Write down the listing again exactly as it appears below, without its pictures.
- - - -
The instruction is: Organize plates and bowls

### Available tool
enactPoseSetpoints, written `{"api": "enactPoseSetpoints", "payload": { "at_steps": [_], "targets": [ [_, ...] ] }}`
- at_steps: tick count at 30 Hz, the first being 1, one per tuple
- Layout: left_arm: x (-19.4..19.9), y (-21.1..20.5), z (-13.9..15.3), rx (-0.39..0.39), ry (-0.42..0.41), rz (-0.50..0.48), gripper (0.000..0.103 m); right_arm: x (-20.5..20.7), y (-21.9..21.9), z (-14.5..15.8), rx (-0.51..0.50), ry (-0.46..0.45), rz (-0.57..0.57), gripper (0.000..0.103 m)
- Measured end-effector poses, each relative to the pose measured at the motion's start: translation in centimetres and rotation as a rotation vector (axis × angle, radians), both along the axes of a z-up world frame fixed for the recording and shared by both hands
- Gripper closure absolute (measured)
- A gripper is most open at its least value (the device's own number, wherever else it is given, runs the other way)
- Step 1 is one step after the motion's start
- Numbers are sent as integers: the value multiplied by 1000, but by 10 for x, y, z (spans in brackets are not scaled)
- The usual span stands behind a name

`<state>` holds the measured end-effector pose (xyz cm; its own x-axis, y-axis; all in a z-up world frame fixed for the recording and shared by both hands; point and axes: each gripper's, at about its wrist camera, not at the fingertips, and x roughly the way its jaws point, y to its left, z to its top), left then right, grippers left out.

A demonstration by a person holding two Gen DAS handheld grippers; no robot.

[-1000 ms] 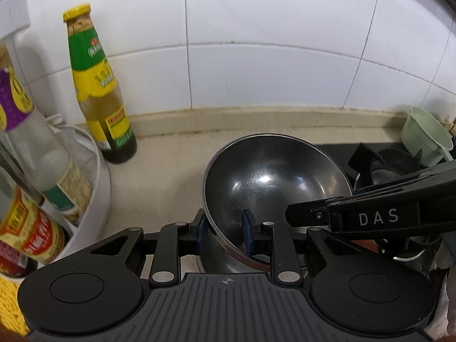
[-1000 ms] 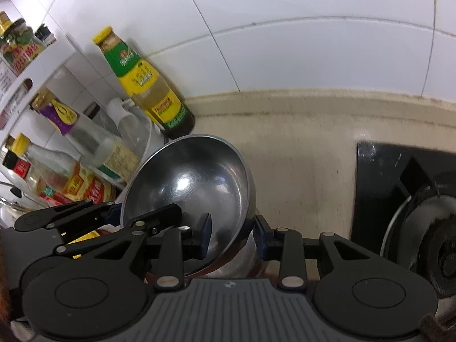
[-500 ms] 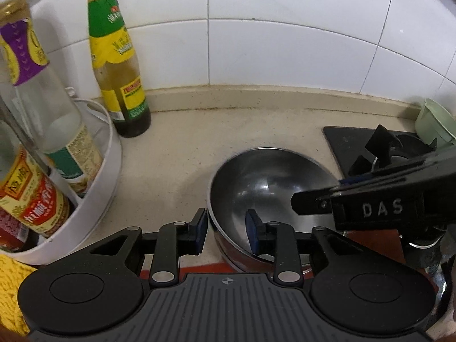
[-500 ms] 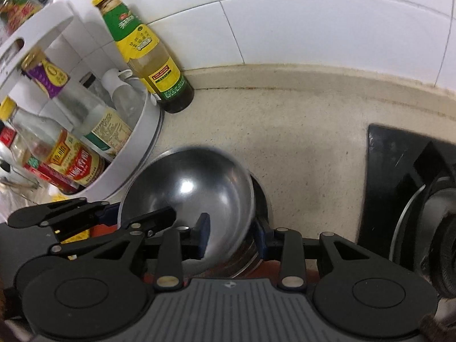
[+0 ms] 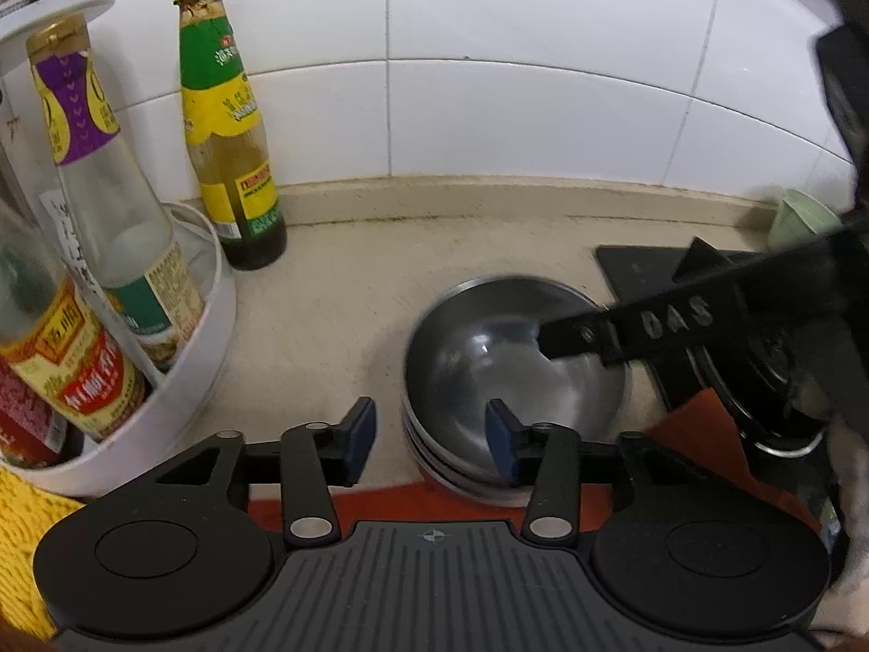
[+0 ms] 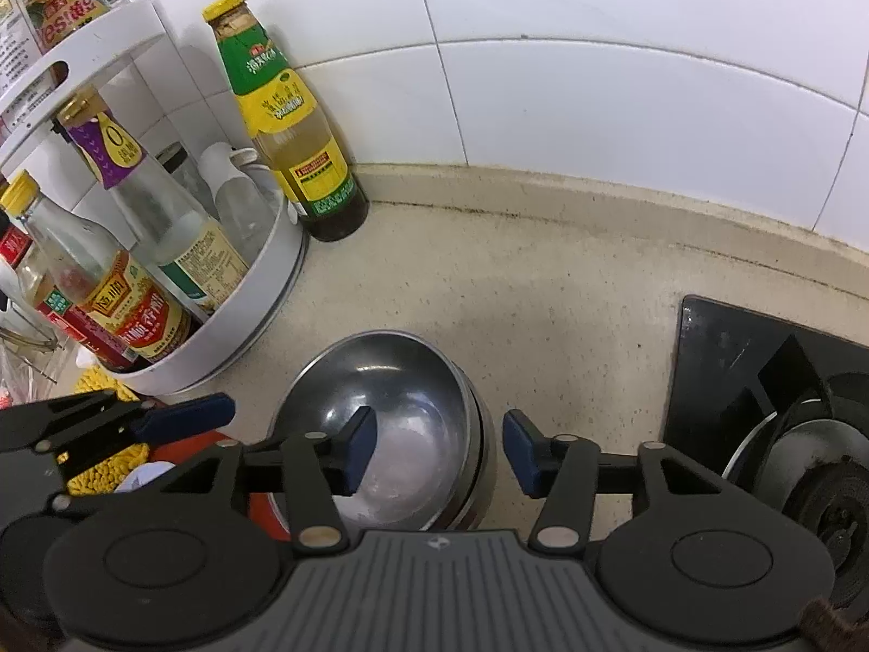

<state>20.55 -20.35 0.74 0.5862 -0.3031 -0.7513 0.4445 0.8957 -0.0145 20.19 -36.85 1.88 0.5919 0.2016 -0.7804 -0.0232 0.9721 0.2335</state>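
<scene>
The stack of steel bowls (image 6: 391,434) sits on the beige counter (image 6: 489,282) by the stove (image 6: 760,380). My left gripper (image 5: 429,434) and right gripper (image 6: 439,451) gape empty around its rim; a careless nudge could topple the stack.

Both handheld grippers are matte black plastic: a ribbed grey-black deck flanked by two round discs, with linkage arms pinned by silver rivets. The left gripper (image 5: 430,434) and right gripper (image 6: 439,450) carry dark blue pads (image 5: 359,433) on their fingertips. Raised letters "DAS" mark the right gripper's side, seen from the left wrist.
</scene>
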Motion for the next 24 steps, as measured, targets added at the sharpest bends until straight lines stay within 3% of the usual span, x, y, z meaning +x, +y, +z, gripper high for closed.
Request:
{"api": "enactPoseSetpoints", "payload": {
  "at_steps": [8, 21, 24],
  "targets": [
    [-24, -6, -5, 8, -43, -13, 32, 6, -7, -13, 30, 23, 21, 45],
    [-58, -22, -26, -1, -102, 67, 26, 15, -9, -21, 65, 26, 93, 32],
    [-58, -33, -39, 42, -128, 75, 25, 21, -13, -24, 69, 35, 107, 29]
  ]
}}
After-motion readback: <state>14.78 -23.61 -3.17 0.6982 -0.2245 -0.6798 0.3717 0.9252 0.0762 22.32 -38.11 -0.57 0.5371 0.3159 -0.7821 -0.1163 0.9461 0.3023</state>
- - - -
■ SOLUTION:
The instruction is: Organize plates and bowls

### Available tool
enactPoseSetpoints, written `{"api": "enactPoseSetpoints", "payload": { "at_steps": [_], "targets": [ [_, ...] ] }}`
- at_steps: tick count at 30 Hz, the first being 1, one per tuple
- Layout: left_arm: x (-19.4..19.9), y (-21.1..20.5), z (-13.9..15.3), rx (-0.39..0.39), ry (-0.42..0.41), rz (-0.50..0.48), gripper (0.000..0.103 m); right_arm: x (-20.5..20.7), y (-21.9..21.9), z (-14.5..15.8), rx (-0.51..0.50), ry (-0.46..0.45), rz (-0.57..0.57), gripper (0.000..0.103 m)
- Measured end-effector poses, each relative to the pose measured at the motion's start: translation in centimetres and rotation as a rotation vector (axis × angle, radians), both along the axes of a z-up world frame fixed for the recording and shared by both hands
- Gripper closure absolute (measured)
- A gripper is most open at its least value (the device's own number, wherever else it is given, runs the other way)
- Step 1 is one step after the motion's start
- Numbers are sent as integers: the value multiplied by 1000, but by 10 for x, y, z (spans in brackets are not scaled)
- The usual span stands behind a name

`<state>` holds the measured end-effector pose (xyz cm; its own x-axis, y-axis; all in a z-up world frame fixed for the recording and shared by both hands; point and axes: each gripper's, at about its wrist camera, not at the fingertips, and x roughly the way its jaws point, y to its left, z to its top), left then right, grippers left out.

A demonstration by a person holding two Gen DAS handheld grippers; no robot.

[-1000 ms] 
[-1000 ms] 
[-500 ms] 
[-500 ms] 
[+0 ms] 
[+0 ms] 

<state>20.55 -20.35 0.74 0.5862 -0.3031 -0.7513 0.4445 0.8957 -0.0145 20.19 -36.85 1.88 0.5919 0.2016 -0.7804 -0.0232 0.9721 0.2335</state>
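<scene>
The stack of steel bowls (image 6: 391,434) sits on the beige counter (image 6: 489,282) by the stove (image 6: 760,380). My left gripper (image 5: 429,434) and right gripper (image 6: 439,451) gape empty around its rim; a careless nudge could topple the stack.

Both handheld grippers are matte black plastic: a ribbed grey-black deck flanked by two round discs, with linkage arms pinned by silver rivets. The left gripper (image 5: 430,434) and right gripper (image 6: 439,450) carry dark blue pads (image 5: 359,433) on their fingertips. Raised letters "DAS" mark the right gripper's side, seen from the left wrist.
</scene>
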Motion for the next 24 steps, as measured, targets added at the sharpest bends until straight lines stay within 3% of the usual span, x, y, z meaning +x, +y, +z, gripper high for closed.
Request:
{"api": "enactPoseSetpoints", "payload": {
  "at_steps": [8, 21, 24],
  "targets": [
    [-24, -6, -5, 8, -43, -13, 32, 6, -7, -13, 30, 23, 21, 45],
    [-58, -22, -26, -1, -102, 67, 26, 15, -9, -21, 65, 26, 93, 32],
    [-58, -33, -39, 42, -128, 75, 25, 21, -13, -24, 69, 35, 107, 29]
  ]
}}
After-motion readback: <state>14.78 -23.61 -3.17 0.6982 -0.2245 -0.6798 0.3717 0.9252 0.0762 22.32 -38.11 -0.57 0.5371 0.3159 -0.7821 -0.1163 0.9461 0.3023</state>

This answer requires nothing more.